* **WORK ORDER**:
Could you copy every line in the listing below that has the word "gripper"?

== == ==

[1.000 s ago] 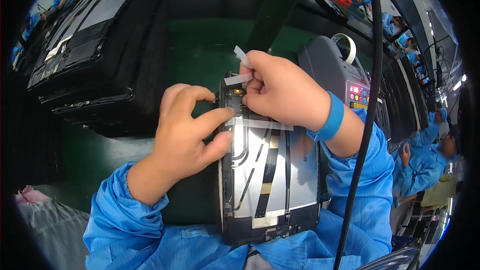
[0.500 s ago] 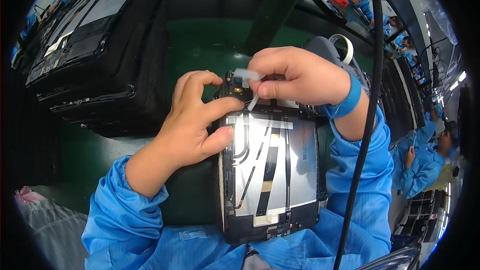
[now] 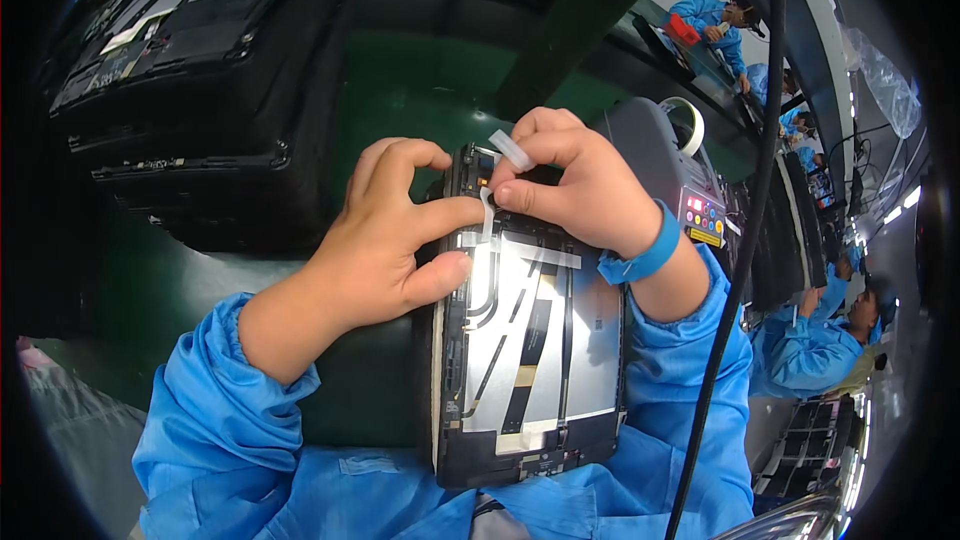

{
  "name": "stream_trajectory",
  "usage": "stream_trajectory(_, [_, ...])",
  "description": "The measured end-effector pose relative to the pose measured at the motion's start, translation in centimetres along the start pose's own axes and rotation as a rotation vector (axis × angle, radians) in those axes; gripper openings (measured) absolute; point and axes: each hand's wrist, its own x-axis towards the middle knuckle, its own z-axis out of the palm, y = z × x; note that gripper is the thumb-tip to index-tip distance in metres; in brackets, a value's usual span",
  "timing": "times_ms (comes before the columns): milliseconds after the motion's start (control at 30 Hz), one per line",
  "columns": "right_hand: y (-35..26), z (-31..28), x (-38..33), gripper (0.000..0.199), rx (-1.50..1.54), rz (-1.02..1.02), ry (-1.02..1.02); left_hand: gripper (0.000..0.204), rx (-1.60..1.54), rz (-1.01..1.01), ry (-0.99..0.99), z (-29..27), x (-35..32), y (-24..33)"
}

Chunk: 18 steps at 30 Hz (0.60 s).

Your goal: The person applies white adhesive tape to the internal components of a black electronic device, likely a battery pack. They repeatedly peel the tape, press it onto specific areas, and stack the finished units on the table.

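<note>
Opened tablet [image 3: 530, 340], back cover off, lying on the green work surface [image 3: 420, 90] close to the body, between both forearms. Long axis running near-to-far, top end pointing away, metal shield and flat ribbon cables facing up.

Left hand [image 3: 385, 240] clamped on the tablet's far-left edge: thumb pressed onto the upper part of the shield, forefinger curled over the top corner, remaining fingers hidden underneath. Right hand [image 3: 580, 190] curled at the far end, thumb and forefinger pinched on a small white tape strip [image 3: 488, 210] that hangs down toward the board; a second pale tab [image 3: 510, 150] sticking out above the knuckles.

To do this well, judging from the pose: keep the left thumb bearing down close beside the strip so the board cannot lift; work the strip low and slowly along its own length; keep fingertips off the exposed connectors at the top end. Whether the strip is going on or coming off cannot be told.

Stacked black trays [image 3: 190, 90] far left; grey machine with coloured buttons [image 3: 680, 190] just right of the right hand; black cable [image 3: 745, 240] hanging across the right side.
</note>
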Motion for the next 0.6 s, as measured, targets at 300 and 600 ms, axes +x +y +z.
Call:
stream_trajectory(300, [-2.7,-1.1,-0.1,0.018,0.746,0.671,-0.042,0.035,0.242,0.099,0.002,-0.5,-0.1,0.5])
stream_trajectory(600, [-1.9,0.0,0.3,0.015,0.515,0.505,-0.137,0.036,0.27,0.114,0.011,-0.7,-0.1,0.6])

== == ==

* **ANSWER SECTION**:
  "description": "The measured end-effector pose relative to the pose measured at the motion's start, translation in centimetres along the start pose's own axes and rotation as a rotation vector (axis × angle, radians) in those axes; gripper openings (measured) absolute; point and axes: each hand's wrist, its own x-axis towards the middle knuckle, its own z-axis out of the palm, y = z × x; note that gripper is the thumb-tip to index-tip distance in metres; in brackets, a value's usual span",
  "columns": "right_hand: y (-35..26), z (-31..28), x (-38..33), gripper (0.000..0.199), rx (-1.50..1.54), rz (-1.02..1.02), ry (-1.02..1.02); left_hand: gripper (0.000..0.204), rx (-1.60..1.54), rz (-1.01..1.01), ry (-0.99..0.99), z (-29..27), x (-35..32), y (-24..33)"

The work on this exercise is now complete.